At the same time, the Biden team has been focused—arguably overly focused—on supporting Ukraine and worrying about a possible war with China over Taiwan. While supporting Ukraine and defending Taiwan are important, the United States clearly needs to develop a broader global strategy to match the global threat posed by this New Axis.

Fortunately, the United States is in a powerful position to implement that strategy, by bringing together the advanced democratic nations as an Arsenal of Democracies, to parallel the Arsenal of Democracy that prevailed against an earlier axis in World War II—this time, however, in order to deter war, rather than fight one. 

Indeed, the Biden administration’s AUKUS agreement with Australia and Great Britain for the joint construction of new nuclear submarines, can serve as a springboard for this multilateral approach. However, that model needs to be expanded when it comes to the advanced systems of the future.

In creating that earlier Arsenal of Democracy, for example, the United States had the advantage of the greatest industrial base in the world and the supply chains needed to single-handedly arm itself and its allies. Today the war in Ukraine has proved that America’s industrial base is not up to being the free world’s armorer by itself—perhaps not even for ourselves in the event of a protracted conflict with China over Taiwan. 

However, instead of treating the decline of that industrial base as a net strategic loss, it offers an opportunity to partner with democratic allies around the world in developing and building the present and future advanced technology arsenal that can defend freedom against its enemies, both large and small. 

A look at the numbers helps to put the contest between the Beijing-Moscow-Tehran axis and the democratic nations in perspective. 

As China continues to grow as the world’s second-largest economy—possibly surpassing the United States as early as 2030—Russia and Iran barely register on the list of the world’s economies in terms of GDP. By contrast, the United States together with the other democratic nations in the top ten (Japan, Germany, the United Kingdom, India, France, Italy, Canada, and South Korea) total more than twice China’s GDP.

Looking more closely, according to Global Finance magazine’s 2022 estimates, the United States and its fellow democracies occupy eighteen of the top twenty slots of the world’s most advanced tech countries (the exceptions being the United Arab Emirates, a U.S. ally, and Hong Kong). China, meanwhile, ranks thirty-second on the list, while Russia and Iran don’t even score.

All this indicates that if the United States and democracies band together, they can overpower China and the New Axis not only in terms of economic muscle but with the kind of high-tech focus that will be the core of a winning Arsenal of Democracies.

For example, while China has taken a lead in using artificial intelligence (AI) as a tool for government control of its citizenry, U.S. companies like Microsoft, Amazon, and Meta continue to be the world’s leaders in AI’s commercial applications, all of which can be a springboard to AI being used as a powerful battlefield asset. At the same time, allies like Japan, South Korea, and Canada are making major strides in AI development, while European countries like France and Germany working to catch up.

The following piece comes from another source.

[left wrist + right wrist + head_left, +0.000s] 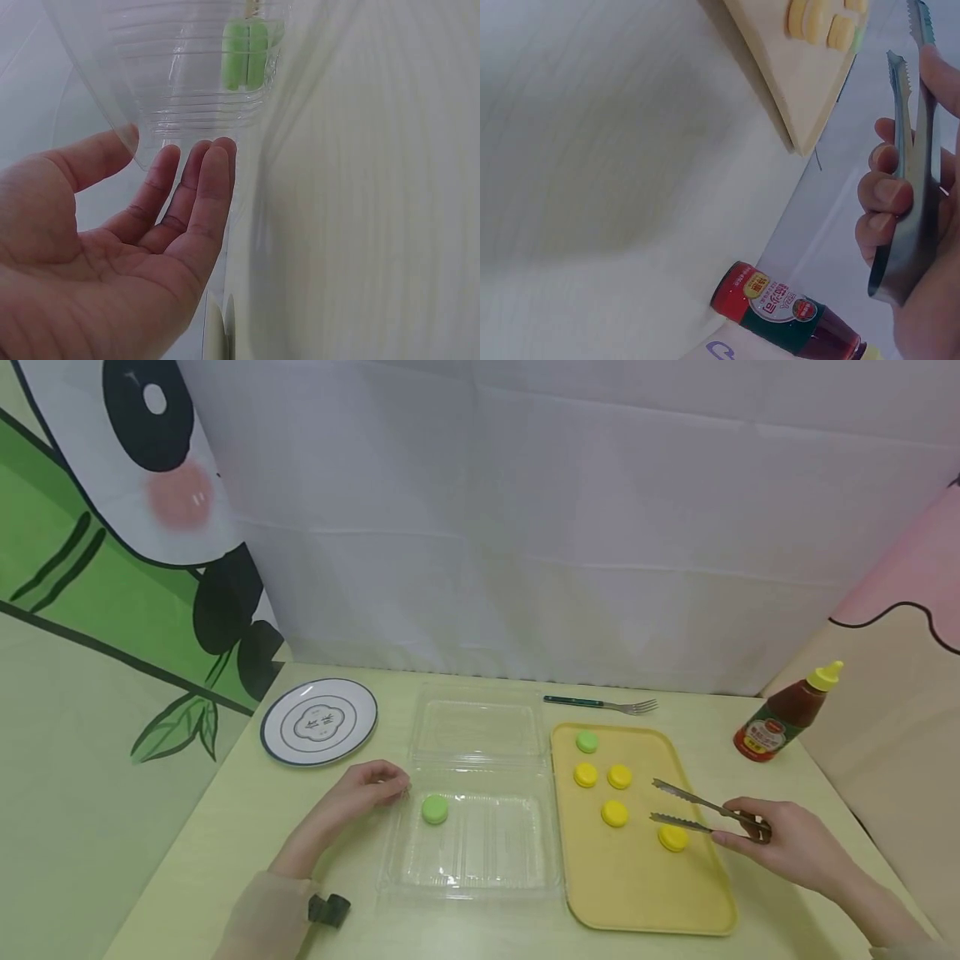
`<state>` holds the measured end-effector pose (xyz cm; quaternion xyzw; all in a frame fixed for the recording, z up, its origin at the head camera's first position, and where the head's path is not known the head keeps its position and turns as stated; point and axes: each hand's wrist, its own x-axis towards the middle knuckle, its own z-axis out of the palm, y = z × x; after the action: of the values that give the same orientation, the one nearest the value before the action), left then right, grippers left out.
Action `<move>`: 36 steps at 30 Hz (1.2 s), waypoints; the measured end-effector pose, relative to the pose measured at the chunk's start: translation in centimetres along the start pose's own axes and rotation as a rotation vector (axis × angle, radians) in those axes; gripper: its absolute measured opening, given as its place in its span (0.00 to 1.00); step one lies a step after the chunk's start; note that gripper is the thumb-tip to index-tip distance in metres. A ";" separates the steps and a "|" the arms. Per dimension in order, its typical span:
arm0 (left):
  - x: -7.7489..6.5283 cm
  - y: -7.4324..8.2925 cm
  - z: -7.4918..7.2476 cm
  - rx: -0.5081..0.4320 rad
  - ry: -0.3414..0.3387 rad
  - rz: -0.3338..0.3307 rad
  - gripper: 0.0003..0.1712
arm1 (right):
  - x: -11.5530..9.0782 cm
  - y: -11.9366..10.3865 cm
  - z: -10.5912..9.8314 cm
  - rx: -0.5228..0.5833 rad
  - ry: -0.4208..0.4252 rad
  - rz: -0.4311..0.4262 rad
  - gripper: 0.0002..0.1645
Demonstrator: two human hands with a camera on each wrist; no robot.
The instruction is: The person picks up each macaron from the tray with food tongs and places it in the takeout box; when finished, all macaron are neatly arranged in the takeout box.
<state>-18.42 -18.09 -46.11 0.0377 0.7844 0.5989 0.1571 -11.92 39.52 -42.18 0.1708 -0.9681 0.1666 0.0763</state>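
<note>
My left hand (367, 787) holds the left rim of a clear plastic clamshell box (487, 839), thumb on one side and fingers on the other in the left wrist view. Inside the box, toward its left, sits one green macaron (434, 809). Metal tongs (922, 195) are gripped in my right hand (783, 839); their serrated tips stand apart above the yellow tray (637, 893). Under the tongs lies a yellow macaron (672, 837). Several more yellow macarons and one green macaron (587, 742) rest on the tray's far half.
A blue-rimmed plate (281, 739) stands at the back left, and a fork (600, 703) lies behind the tray. The ketchup bottle (780, 722) stands at the right. A small black object (328, 910) is near my left sleeve. White cloth (510, 527) hangs behind the table.
</note>
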 end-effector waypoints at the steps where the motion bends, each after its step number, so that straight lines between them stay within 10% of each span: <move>1: 0.0 0.0 0.0 -0.002 0.000 0.000 0.17 | -0.3 0.2 0.1 -0.002 -0.001 0.002 0.19; 36: 0.1 -0.1 -0.1 0.071 0.010 -0.012 0.17 | -5.2 1.4 3.1 -0.091 0.021 0.138 0.18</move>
<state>-18.57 -18.18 -46.24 0.0355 0.8061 0.5699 0.1552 -7.88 41.26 -46.55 0.0984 -0.9833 0.1289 0.0823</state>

Hypersonics will be another decisive tool in a future Arsenal of Democracies. The United States along with Russia and China are today the leading wielders of hypersonic weapons, including missiles that can travel ten times the speed of sound. However, in September 2020 India tested its first Hypersonic Technology Demonstrator Vehicle, and has drafted a five-year plan to develop its own hypersonic missile. Australia, France, Germany, and Japan are also pursuing hypersonic weapons development, even as Israel and South Korea have started foundational research on hypersonic weaponry that could significantly improve existing systems.

Directed energy weapons, including laser weapons, will be in the forefront of future weapons systems. The U.S. government enjoys a clear lead in contracting with manufacturers such as Raytheon, Lockheed Martin, and Boeing to develop and deploy these systems. While China is a leading manufacturer of directed energy weaponry, so is India. At the same time, Japan has been following its own innovative path toward similar directed-energy arms.

The same is even more true when it comes to space technology. While Russia and China have been long-time leaders in developing anti-satellite weaponry, the United States still has a major lead in the commercial development of space technologies thanks to companies like SpaceX and Blue Origin. 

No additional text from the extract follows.